Park in the National Trust car park (free) at Grid Reference 163184 on OS map OL4. There is space for about 8 cars. From here, follow the footpath that leads out the back of the car park. The bluebells will very soon come into sight, but do keep going around the corner to the right, until you get to the foot bridge. This is less than half a mile each way and although not push chair accessible, is very accessible for most. The bluebells are simply stunning.
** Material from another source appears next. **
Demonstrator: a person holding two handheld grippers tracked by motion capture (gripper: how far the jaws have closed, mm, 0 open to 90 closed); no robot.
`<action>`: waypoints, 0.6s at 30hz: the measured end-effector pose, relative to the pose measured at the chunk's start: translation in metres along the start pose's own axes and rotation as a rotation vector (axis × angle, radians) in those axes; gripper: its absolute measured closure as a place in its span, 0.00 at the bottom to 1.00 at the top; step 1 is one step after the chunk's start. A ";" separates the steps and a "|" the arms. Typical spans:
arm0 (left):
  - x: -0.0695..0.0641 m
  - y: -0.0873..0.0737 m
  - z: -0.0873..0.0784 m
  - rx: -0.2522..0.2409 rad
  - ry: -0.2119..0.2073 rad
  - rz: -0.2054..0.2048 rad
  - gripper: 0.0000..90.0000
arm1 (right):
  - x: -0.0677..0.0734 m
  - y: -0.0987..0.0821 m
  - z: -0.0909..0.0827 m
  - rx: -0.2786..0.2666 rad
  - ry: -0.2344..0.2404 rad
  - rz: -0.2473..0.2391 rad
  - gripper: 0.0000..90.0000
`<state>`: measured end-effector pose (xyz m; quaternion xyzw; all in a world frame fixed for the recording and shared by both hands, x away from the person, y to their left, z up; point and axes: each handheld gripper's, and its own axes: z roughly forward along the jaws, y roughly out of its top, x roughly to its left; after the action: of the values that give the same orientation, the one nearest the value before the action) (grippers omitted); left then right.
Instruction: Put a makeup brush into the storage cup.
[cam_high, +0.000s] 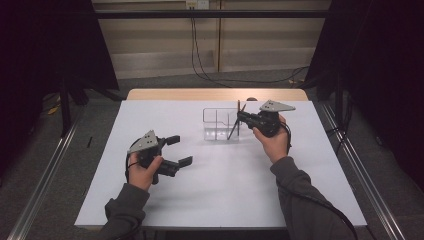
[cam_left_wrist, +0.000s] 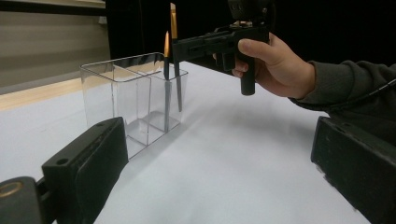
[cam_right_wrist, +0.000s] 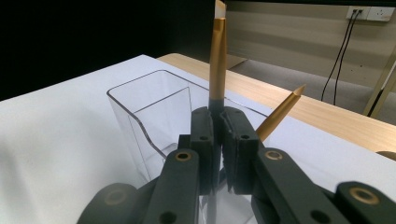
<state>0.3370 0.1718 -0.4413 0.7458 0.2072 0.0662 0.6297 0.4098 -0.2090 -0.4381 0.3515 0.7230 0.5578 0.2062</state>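
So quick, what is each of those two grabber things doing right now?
Left gripper: jaws open, holding nothing.
Right gripper: jaws closed on a gold-tipped brush standing in the clear plastic organizer.

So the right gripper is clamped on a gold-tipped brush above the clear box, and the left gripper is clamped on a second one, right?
Not quite. The left gripper holds nothing: its jaws stand wide apart over the bare white table, as the high view shows. The second brush already leans inside the clear box. The right gripper is indeed shut on a gold-tipped brush above the box.
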 end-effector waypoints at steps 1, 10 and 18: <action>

Thanks to Lee Benson for contributing this route. Although it’s slightly longer, at 3 miles, it doesn’t have such an aggressive ascent, making it more suitable for younger children. Park in the National Trust car park just outside of Buttermere at Grid Reference 173173 on OS map OL4. You will need to be a member, or pay for parking. Exit the car park, cross the road and climb over the stile, following the grassy path up towards the summit of Rannerdale Knotts – but don’t worry, you won’t go that far! When you reach the shoulder between two peaks, you’ll be able to see Crummock Water down the valley. Follow the path from here all the way down the valley, picking up Squat Beck which leads you to the bluebells. Stay on the west side of the Beck to follow the path around to the road. From here take the first bridleway on the left, which goes up a bit initially, but soon levels off and brings you back to the Buttermere end of Crummock Water. At the end, cross the road and follow the path through the gate into the woods and back to the car.
Park in the National Trust car park (free) at Grid Reference 163184 on OS map OL4. There is space for about 8 cars. From here, walk back onto the road, and turn left. Take the first footpath on the left and follow this steep and rocky path uphill. Keep going up until you can go up no more. At one point you need to take a sharp left to continue following the path, but it’s hard to go wrong if you just keep going up. It’s a tough and steep climb, so more suited to older or more adventurous children. From the top you will get amazing views of three lakes, Crummock Water, which is in the foreground, Buttermere to the south and Loweswater in the distance behind Crummock. Plus, if you look left (north east) you’ll see the bluebells in the valley. Follow the ridge along the top. From here it’s all level or downhill! Enjoy the stunning views for about a kilometre, before turning left and almost back on yourself to walk down the valley towards the bluebells. So long as you go when they’re out, you won’t miss them, there are millions! Stay on the west side of the Beck to follow the path around to the car park.
Walks 2 and 3 are full of adventure, including stunning views, rocks for climbing on, streams to play in, lake shores and beaches and of course a gazillion bluebells in May.